Fig 8. LTBP-2 and FGF-2 co-localize in keloid tissue.

Keloid tissue was also analyzed for LTBP-2 and FGF-2 by confocal microscopy. A and F, polyclonal anti-[human LTBP-2 peptide] antibody 3504 (2 μg/ ml) detected with anti-rabbit IgG antibody conjugated to fluor Alexa 488; B and G, monoclonal anti-[human FGF-2] antibody #61087 (BD Biosciences) (2.5 μg/ml) detected with anti-mouse IgG antibody conjugated to Alexa 594; C, A and B merged; D, rabbit IgG control (2 μg/ ml); E, mouse IgG control (2.5 μg / ml); H, F, and G merged; I, Control confocal image showing distinct immunostaining patterns for VEGF (red) and LTBP-2 (green). Magnification: top row, Bar = 100 μm; bottom row, Bar = 50 μm.

Fig 9. Quantitation of LTBP-2 and FGF-2 in normal skin and keloid.

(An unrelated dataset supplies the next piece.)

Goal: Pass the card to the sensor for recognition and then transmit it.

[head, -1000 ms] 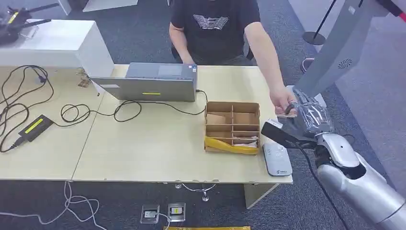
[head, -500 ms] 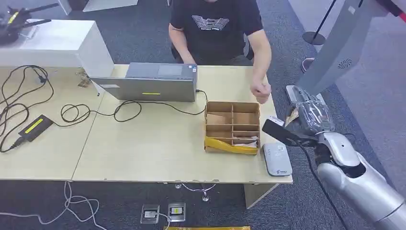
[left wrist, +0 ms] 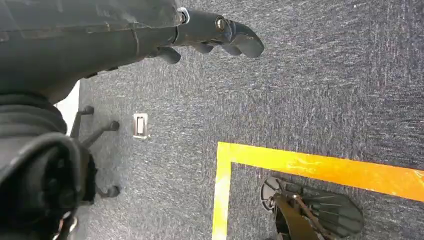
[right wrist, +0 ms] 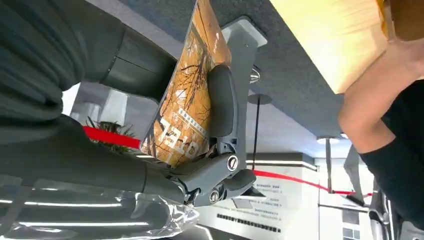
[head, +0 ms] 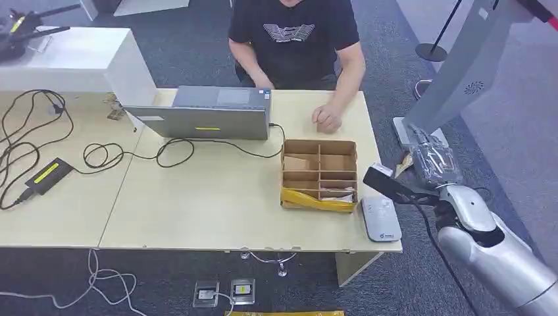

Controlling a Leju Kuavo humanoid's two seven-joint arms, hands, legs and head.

The relative fluorescence intensities of LTBP-2 and FGF-2 staining (and appropriate IgG controls) in sections of normal human skin (black columns) and keloid (shaded columns) was quantitated from 3 random areas (each 0.038 mm²) per section using the AnalySIS software package (Soft-Imaging System, Munster, Germany). Values expressed relative to the background control signal (= 1 unit). Mean values ± S.D. of triplicate determination are shown.